Dora was playing quietly with her own new doll. Indeed, she looked almost like a doll herself, her father thought, glancing across the nursery at her. She was dressed all in her Christmas finery with quantities of satin and lace, and large pink satin bows in her hair, which her nurse had dressed painstakingly in masses of shining dark ringlets.

The child was singing one of her newly learned carols to the doll.

They had opened their own gifts and distributed gifts to the servants, but it was still barely midmorning. Bedford turned to stare out the window. A gray world met his eyes. Those were surely snow clouds overhead, but they were stubbornly retaining their load. If only it had snowed, he thought. He could have taken Dora outside. He could have played in the snow with her all day long and seen that flush of color in her cheeks and that light of pleasure in her eyes that he had not seen a great deal during her short life.

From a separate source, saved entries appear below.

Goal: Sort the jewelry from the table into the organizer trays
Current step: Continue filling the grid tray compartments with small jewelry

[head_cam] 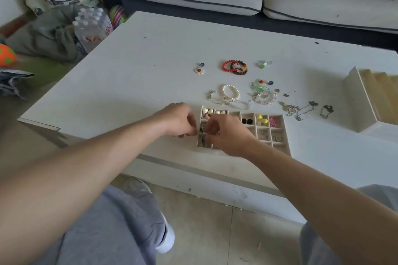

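Both hands meet over the left-hand compartments of the organizer tray (283, 127), probably to work a small dark piece (202, 129) into its slot. The left hand (178, 120) and right hand (226, 135) have curled fingers, but I cannot tell whether either grip actually pinches the piece. The tray sits near the worktop's (150, 71) front edge, within easy reach, its long axis running left to right along that edge. Red bead bracelets (234, 67), a pearl bracelet (230, 92) and chains (295, 109) lie unsorted beyond it.
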Demonstrator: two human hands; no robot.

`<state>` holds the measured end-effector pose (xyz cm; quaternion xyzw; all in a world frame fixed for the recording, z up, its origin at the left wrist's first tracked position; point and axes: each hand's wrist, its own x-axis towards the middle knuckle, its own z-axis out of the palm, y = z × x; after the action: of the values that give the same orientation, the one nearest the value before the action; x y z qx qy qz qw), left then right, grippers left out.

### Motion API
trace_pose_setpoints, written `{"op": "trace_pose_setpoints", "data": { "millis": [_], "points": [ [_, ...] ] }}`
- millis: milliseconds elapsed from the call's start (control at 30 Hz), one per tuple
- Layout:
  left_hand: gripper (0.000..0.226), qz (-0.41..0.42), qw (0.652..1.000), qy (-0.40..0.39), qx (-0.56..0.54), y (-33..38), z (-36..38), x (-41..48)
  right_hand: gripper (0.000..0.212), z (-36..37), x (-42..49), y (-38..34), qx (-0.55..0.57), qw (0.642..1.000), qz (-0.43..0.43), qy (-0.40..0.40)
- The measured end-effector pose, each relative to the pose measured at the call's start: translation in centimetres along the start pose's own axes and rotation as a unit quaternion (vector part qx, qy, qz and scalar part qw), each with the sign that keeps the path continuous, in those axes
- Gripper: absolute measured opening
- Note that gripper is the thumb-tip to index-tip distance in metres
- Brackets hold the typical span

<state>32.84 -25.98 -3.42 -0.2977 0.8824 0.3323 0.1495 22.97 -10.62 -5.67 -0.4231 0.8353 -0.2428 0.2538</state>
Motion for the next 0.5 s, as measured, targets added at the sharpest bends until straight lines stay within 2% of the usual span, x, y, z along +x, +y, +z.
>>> {"op": "trace_pose_setpoints", "data": {
  "millis": [200, 500],
  "points": [
    [0.009, -0.012, 0.999, -0.018, -0.044, 0.7, 0.3, -0.1, 0.021, 0.5, -0.5, -1.0, -0.100, 0.995, -0.017, -0.001],
    [0.010, -0.035, 0.997, -0.055, -0.047, 0.7, 0.5, 0.0, 0.029, 1.1, -1.0, -2.1, -0.213, 0.976, -0.044, 0.025]
  ]
}}
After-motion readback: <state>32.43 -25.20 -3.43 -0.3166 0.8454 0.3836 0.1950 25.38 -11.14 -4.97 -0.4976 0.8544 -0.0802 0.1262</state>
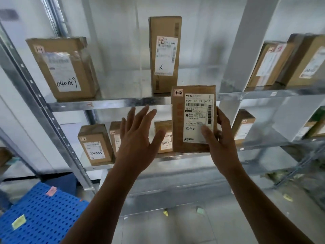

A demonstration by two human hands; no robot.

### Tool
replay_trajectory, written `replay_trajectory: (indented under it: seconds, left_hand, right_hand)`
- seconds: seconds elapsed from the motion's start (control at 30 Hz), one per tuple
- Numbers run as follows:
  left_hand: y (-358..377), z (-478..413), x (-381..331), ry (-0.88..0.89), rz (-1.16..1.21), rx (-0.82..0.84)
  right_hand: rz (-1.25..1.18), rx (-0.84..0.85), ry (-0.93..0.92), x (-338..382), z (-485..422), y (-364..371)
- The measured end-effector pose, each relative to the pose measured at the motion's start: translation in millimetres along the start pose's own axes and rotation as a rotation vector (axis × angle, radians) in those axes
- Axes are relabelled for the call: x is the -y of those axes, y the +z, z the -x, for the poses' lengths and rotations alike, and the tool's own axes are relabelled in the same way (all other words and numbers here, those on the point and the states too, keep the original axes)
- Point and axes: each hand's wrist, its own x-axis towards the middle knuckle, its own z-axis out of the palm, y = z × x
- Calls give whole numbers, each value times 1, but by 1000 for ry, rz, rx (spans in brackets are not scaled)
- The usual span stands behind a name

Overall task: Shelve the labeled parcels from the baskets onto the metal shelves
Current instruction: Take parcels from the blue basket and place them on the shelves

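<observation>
— Right hand [222, 138], doing what?
— Gripping a brown parcel [191, 118] by its right edge, with thumb laid across the white label and the other fingers behind.
— And this parcel, placed where exactly?
— Held upright in the air before the metal shelves [112, 104], covering part of the upper front rail, with the bottom edge near the lower rail. Marked "1-2" on a small tag at top left. Touching a shelf or not: cannot tell.
— Left hand [139, 138]?
— Raised just beside the parcel, on its left. Fingers straight and spread, holding nothing, apart from the parcel.
— Upper shelf?
— Carries a tall box [164, 55], upright, also marked "1-2", just above the held parcel. Further left, a wider box [65, 69] with "040189" written by hand. At far right, two more boxes, blurred.
— Lower shelf?
— Carries several small boxes [95, 145] in a row, partly hidden behind both hands.
— Bottom left?
— A blue perforated basket [44, 210], with paper notes stuck on.
</observation>
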Motion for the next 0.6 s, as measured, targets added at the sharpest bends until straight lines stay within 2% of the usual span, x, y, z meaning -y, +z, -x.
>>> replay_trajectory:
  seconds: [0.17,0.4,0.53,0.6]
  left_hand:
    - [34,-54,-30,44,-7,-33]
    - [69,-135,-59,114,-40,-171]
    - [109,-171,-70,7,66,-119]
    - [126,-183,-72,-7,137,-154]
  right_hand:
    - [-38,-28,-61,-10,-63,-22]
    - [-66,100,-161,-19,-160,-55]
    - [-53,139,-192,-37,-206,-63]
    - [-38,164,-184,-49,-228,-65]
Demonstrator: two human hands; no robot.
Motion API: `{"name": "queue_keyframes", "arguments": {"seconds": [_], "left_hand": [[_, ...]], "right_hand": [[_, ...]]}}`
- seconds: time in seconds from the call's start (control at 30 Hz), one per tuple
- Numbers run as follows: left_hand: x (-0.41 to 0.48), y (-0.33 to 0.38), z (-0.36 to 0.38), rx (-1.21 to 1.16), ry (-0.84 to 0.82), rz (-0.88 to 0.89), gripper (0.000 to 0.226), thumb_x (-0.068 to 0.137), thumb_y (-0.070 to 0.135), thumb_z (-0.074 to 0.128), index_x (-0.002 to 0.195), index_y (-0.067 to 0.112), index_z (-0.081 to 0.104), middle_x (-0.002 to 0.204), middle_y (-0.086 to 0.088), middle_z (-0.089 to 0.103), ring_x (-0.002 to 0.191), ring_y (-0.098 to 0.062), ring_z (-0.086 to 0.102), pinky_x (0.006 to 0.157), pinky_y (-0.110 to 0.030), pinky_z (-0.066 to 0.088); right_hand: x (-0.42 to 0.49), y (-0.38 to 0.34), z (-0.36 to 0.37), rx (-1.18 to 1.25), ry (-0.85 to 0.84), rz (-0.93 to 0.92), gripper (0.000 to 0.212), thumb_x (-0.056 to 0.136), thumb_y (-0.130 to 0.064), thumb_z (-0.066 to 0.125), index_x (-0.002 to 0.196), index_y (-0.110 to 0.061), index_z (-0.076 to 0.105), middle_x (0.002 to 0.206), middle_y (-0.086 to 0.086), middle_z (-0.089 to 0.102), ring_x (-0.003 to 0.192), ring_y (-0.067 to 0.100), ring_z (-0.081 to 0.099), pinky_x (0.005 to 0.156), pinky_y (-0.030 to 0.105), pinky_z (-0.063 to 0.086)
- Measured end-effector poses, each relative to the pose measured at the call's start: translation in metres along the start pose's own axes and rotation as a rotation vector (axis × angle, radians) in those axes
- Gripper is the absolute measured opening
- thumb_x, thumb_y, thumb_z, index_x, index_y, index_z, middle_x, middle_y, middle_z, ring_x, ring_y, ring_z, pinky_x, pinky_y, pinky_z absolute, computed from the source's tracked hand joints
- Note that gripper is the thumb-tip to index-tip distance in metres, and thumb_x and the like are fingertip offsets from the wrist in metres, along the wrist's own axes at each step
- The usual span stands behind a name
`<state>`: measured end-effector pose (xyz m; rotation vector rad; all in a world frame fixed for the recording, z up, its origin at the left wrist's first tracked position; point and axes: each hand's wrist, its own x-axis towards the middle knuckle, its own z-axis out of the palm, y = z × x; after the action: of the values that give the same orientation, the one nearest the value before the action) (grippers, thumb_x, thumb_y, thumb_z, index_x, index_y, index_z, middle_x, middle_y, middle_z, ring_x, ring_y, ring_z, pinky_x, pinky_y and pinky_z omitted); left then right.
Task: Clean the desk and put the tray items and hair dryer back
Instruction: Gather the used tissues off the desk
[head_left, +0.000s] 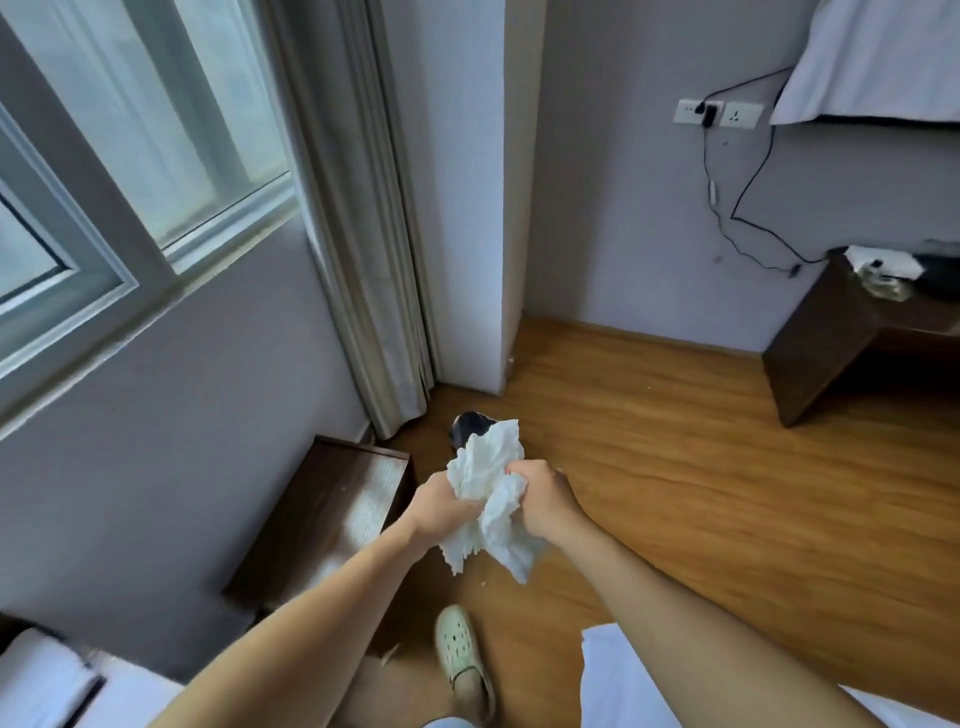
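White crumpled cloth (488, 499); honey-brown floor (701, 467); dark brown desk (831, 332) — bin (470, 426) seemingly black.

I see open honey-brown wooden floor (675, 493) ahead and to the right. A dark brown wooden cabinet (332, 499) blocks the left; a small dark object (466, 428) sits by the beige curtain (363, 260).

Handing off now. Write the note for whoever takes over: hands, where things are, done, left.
Left hand and right hand both grip one crumpled white paper wad above the wood floor.
A dark object, possibly a bin, sits on the floor just beyond the wad, near the curtain.
Desk is at far right, with things on top too small to identify.
Done: cannot confirm the desk wipe from here.
Left: likely discard the wad; tray items and hair dryer not identifiable here.
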<state>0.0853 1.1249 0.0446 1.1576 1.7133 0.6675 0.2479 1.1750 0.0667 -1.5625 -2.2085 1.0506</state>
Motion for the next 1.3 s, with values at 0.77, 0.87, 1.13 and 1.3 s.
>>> {"name": "queue_keyframes", "arguments": {"seconds": [0.77,0.87,1.13,1.3], "left_hand": [[0.309,0.053,-0.074,0.066,-0.107,-0.161,0.018,0.089,0.035,0.071,0.088,0.017,0.069,0.09,-0.001,0.075,0.084,-0.017,0.072,0.081,-0.032,0.058],[0.343,0.047,-0.067,0.082,-0.096,-0.204,0.018,0.09,0.035,0.07,0.086,0.018,0.068,0.09,-0.002,0.074,0.084,-0.017,0.072,0.081,-0.031,0.058],[0.444,-0.01,-0.048,0.101,-0.123,-0.294,0.017,0.089,0.038,0.068,0.082,0.024,0.064,0.091,0.002,0.072,0.084,-0.016,0.07,0.078,-0.028,0.057],[0.527,-0.101,-0.023,0.123,-0.16,-0.343,0.016,0.088,0.042,0.066,0.083,0.027,0.066,0.091,0.003,0.075,0.088,-0.02,0.072,0.083,-0.033,0.059]], "right_hand": [[0.315,0.024,-0.038,0.145,-0.11,0.132,0.036,0.079,-0.001,0.049,0.053,-0.019,0.032,0.055,-0.01,0.037,0.058,0.009,0.028,0.048,0.021,0.025],[0.353,0.045,-0.03,0.135,-0.162,0.132,0.034,0.079,-0.002,0.048,0.054,-0.019,0.031,0.056,-0.01,0.037,0.061,0.01,0.027,0.047,0.02,0.024],[0.451,0.109,0.034,0.105,-0.254,0.17,0.035,0.079,-0.002,0.049,0.055,-0.019,0.031,0.058,-0.009,0.037,0.058,0.01,0.025,0.047,0.022,0.023],[0.52,0.187,0.119,0.068,-0.282,0.287,0.028,0.079,-0.011,0.056,0.056,-0.022,0.045,0.063,-0.01,0.053,0.066,0.017,0.046,0.055,0.028,0.037]]}}
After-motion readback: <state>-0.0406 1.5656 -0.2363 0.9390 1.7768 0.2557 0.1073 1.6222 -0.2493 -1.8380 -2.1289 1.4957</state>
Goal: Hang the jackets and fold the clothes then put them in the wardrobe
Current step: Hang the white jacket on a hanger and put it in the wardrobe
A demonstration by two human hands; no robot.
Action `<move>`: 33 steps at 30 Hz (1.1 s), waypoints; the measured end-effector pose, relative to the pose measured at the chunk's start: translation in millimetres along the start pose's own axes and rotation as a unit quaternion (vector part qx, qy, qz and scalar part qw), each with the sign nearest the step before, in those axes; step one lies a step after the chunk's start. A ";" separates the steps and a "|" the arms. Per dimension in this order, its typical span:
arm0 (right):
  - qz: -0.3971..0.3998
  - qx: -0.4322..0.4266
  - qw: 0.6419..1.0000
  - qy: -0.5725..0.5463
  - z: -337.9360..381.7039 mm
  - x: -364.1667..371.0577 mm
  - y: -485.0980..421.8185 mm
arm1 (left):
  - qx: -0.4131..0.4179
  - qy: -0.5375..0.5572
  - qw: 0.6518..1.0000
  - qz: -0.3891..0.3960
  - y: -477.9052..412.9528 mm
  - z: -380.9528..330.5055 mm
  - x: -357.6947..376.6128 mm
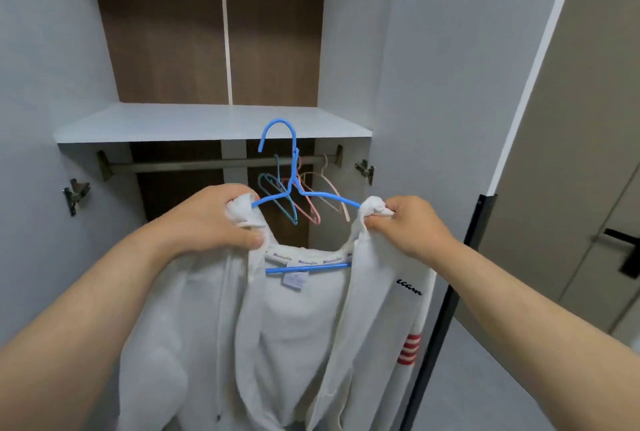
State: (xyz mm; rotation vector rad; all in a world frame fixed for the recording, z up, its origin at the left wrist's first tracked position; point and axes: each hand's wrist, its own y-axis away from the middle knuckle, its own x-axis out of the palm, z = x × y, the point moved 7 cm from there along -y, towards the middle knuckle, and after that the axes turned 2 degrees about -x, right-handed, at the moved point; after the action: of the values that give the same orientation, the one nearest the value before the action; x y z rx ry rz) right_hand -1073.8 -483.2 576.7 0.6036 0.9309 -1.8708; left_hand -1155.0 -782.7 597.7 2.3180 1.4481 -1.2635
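A white jacket (298,326) with red stripes on one sleeve hangs on a blue hanger (294,167), held up in front of the open wardrobe. My left hand (211,219) grips the jacket's left shoulder over the hanger's end. My right hand (412,222) pinches the right shoulder fabric at the other end. The hanger's hook stands just in front of the shelf edge, slightly above the metal rail (194,164), not on it.
Three bare hangers, teal (273,188), pink (308,202) and cream (332,188), hang on the rail's right part. A white shelf (207,122) lies above the rail. The wardrobe door (450,84) stands open at the right, with a black-handled door (623,250) beyond.
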 end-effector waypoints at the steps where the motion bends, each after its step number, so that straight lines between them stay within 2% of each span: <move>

Perhaps he should, after all, have organized some sort of party at the house. There had always used to be a large gathering there for Christmas. But he had come late and without a great deal of warning.

Most of the neighbors had made their plans for the day already.

Perhaps he should have accepted one of the numerous invitations he had received since his arrival. But none of them had seemed to be for family gatherings. It would have meant packing Dora off upstairs to someone’s nursery with other children while he was entertained by the other adults. With cards, doubtless, or dancing. He had been greedy for a Christmas spent with his daughter. He loved her with an almost fierce ache, he had discovered when he had finally taken her from her grandparents’ home the previous spring.

But perhaps he should have accepted one of those invitations. Perhaps Dora would have enjoyed being with other children instead of with him or her nurse all day long. Perhaps he had been selfish.